TASK TO COMPLETE ->
Work out how many lines in the data that follows contain "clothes". Write nothing but the number.

:: THE DATA ::

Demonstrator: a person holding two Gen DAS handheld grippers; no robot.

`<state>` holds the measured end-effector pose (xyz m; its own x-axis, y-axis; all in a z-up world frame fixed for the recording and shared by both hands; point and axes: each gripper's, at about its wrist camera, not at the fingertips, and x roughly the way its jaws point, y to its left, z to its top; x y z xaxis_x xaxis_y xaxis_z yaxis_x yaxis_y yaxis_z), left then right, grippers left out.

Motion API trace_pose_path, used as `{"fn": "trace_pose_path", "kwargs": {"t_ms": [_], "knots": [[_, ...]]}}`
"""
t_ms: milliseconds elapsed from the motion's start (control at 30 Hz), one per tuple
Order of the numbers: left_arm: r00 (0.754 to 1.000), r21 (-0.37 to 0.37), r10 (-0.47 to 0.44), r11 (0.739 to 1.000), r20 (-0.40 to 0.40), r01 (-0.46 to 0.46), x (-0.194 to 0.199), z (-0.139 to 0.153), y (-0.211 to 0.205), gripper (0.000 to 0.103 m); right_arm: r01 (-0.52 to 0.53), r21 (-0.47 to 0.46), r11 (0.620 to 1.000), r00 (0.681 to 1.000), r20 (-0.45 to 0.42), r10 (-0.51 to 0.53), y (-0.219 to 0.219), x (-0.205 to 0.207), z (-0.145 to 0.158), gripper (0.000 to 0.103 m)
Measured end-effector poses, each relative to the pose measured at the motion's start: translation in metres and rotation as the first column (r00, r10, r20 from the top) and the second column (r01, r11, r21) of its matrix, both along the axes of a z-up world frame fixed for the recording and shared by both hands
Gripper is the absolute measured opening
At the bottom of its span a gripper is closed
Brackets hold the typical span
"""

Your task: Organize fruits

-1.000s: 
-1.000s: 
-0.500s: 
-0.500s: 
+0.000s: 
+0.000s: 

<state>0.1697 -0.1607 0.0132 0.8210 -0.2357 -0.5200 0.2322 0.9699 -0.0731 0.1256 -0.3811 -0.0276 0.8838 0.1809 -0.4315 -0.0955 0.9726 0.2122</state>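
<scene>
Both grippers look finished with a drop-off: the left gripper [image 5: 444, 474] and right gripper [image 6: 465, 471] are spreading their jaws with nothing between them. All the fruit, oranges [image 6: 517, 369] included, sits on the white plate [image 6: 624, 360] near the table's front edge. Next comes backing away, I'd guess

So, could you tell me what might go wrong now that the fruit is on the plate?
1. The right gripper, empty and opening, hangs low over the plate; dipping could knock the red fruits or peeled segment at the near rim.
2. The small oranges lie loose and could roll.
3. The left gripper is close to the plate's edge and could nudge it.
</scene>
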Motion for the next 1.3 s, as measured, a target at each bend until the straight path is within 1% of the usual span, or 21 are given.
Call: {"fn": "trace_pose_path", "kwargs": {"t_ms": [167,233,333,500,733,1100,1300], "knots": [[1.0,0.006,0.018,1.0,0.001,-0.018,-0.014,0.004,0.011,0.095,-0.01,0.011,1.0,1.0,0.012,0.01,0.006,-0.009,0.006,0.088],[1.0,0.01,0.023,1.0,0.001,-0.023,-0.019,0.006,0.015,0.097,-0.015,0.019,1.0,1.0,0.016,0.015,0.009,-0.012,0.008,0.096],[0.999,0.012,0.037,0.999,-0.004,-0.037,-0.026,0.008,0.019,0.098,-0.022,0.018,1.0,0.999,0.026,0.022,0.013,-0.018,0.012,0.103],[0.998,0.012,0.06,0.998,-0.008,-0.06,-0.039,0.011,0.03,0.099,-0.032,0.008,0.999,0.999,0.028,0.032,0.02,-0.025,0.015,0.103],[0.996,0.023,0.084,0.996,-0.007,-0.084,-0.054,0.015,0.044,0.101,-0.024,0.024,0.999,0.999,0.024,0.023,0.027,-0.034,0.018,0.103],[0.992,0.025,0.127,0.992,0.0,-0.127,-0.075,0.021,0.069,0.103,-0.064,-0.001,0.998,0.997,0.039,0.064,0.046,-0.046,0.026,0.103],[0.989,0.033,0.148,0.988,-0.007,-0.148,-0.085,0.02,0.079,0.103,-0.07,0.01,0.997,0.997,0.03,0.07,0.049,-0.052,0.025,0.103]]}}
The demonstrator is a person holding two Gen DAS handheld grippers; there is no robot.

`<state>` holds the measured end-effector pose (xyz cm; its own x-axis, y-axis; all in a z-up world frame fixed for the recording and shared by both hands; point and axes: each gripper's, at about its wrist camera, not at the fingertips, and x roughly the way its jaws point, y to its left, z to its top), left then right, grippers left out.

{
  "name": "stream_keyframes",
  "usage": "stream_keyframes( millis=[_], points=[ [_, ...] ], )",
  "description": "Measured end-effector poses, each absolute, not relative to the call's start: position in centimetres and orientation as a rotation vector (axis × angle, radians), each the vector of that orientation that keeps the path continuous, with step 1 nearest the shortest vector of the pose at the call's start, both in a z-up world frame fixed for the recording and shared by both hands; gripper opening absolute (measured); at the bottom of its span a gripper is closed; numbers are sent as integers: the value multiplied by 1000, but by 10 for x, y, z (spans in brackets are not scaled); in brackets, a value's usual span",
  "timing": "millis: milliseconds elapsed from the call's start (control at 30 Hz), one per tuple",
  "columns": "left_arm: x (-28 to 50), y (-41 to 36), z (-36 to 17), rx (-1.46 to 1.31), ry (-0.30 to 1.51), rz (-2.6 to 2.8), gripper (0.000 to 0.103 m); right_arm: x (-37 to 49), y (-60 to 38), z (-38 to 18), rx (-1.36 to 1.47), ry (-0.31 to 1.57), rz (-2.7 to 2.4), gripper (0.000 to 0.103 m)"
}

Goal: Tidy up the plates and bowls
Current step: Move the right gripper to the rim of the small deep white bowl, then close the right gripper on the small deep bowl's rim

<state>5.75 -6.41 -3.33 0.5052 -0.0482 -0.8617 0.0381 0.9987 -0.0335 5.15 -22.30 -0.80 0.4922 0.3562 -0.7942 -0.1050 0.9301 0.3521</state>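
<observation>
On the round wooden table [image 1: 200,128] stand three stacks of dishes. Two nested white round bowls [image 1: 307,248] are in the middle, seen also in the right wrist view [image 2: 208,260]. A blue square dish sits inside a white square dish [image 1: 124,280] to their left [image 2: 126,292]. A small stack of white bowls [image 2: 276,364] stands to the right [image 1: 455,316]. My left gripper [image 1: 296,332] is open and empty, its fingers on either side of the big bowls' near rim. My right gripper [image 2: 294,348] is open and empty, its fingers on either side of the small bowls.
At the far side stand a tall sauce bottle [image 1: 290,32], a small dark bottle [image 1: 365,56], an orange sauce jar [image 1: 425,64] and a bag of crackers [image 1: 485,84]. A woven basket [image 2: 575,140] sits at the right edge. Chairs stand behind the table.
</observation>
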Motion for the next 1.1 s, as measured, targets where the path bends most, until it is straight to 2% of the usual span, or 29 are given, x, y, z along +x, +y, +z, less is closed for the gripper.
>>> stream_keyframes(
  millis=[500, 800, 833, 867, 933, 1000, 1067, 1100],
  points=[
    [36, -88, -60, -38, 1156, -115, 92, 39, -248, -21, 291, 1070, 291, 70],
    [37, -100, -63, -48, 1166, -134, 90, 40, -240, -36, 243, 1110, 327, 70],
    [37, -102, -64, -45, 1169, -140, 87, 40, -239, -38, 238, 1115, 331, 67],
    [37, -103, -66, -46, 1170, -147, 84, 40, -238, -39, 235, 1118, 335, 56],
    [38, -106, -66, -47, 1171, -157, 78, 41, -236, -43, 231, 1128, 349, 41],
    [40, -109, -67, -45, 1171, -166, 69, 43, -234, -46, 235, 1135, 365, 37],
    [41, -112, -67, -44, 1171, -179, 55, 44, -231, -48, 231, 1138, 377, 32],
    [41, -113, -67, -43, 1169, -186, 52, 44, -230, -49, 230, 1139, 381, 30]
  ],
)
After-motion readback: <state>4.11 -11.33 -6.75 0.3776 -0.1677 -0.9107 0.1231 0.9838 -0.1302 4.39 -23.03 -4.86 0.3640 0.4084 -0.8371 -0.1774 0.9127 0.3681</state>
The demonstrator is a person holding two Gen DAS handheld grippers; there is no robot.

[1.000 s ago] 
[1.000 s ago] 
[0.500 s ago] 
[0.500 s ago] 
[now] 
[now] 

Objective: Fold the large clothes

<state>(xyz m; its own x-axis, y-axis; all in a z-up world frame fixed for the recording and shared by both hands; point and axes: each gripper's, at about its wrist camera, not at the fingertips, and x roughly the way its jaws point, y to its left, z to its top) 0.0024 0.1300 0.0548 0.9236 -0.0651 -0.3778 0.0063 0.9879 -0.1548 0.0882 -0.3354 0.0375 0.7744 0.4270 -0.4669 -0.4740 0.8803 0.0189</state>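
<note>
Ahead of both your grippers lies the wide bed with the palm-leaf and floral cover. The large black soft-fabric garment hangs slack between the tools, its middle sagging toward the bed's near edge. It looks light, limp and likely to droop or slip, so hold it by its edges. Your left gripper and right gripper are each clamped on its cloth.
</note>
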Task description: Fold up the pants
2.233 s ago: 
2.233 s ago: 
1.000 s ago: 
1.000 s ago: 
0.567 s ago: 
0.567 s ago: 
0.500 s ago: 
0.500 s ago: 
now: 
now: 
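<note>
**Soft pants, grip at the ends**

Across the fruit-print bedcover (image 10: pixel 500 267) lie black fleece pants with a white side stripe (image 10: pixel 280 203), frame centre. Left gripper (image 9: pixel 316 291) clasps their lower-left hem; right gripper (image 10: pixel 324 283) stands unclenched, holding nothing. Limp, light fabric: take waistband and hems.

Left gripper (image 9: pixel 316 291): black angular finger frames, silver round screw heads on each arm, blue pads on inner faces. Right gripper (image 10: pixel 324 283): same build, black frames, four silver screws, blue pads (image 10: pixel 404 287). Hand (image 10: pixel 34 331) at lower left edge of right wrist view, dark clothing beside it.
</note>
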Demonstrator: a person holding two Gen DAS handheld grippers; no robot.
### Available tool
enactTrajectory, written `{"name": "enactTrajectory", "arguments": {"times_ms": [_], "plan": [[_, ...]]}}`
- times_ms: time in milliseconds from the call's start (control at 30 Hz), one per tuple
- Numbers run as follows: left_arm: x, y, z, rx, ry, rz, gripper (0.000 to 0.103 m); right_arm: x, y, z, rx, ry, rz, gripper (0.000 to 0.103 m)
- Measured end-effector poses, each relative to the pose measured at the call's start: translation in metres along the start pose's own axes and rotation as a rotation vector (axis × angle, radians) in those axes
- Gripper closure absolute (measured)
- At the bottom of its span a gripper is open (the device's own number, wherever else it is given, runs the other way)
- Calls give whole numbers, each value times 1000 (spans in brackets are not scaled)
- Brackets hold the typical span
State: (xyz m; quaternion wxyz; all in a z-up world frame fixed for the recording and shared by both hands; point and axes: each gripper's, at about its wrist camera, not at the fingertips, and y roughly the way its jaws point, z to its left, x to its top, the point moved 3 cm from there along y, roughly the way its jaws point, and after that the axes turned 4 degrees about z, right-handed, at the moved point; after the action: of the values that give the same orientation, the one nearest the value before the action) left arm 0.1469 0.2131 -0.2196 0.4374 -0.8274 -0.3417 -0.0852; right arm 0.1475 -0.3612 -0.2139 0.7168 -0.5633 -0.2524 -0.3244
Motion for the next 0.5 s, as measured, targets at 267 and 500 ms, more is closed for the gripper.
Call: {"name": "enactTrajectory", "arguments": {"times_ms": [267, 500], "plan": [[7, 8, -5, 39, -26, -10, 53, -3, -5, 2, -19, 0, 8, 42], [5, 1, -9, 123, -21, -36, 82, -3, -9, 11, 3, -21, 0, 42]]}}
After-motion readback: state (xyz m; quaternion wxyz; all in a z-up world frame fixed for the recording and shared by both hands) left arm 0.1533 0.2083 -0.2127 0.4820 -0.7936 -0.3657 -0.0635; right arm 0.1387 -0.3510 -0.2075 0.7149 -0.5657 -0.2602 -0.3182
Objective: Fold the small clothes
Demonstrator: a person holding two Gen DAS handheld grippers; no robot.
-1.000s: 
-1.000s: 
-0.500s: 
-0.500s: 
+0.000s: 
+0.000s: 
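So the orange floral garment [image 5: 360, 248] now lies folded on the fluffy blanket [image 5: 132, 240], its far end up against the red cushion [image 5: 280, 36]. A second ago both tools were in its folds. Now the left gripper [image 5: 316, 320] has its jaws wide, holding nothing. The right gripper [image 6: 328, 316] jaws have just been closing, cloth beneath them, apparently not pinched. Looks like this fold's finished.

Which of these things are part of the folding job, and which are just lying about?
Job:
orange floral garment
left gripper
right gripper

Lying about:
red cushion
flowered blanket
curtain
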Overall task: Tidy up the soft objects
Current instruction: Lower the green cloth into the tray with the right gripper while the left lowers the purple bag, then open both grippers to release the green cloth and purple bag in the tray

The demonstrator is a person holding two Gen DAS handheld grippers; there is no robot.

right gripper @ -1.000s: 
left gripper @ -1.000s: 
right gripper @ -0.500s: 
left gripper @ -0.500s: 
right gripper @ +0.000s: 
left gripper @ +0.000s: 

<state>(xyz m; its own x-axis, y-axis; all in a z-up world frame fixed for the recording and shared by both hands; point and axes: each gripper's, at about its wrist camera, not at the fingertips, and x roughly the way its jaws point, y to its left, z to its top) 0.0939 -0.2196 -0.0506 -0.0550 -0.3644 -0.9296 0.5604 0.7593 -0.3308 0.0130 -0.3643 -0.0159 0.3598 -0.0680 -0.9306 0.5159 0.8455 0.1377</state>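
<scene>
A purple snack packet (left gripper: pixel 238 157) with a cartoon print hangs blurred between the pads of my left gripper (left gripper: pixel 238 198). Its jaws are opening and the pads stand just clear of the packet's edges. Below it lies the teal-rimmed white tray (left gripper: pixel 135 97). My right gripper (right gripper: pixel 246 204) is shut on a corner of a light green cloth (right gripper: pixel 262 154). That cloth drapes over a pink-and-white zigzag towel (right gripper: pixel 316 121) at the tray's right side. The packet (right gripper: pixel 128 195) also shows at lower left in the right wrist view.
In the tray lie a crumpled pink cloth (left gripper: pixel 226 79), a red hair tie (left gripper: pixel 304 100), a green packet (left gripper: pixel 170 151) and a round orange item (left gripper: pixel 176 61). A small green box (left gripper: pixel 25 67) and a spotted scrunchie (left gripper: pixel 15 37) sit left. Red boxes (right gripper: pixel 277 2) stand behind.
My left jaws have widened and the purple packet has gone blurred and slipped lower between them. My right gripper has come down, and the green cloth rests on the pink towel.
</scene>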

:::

ANSWER AREA ->
2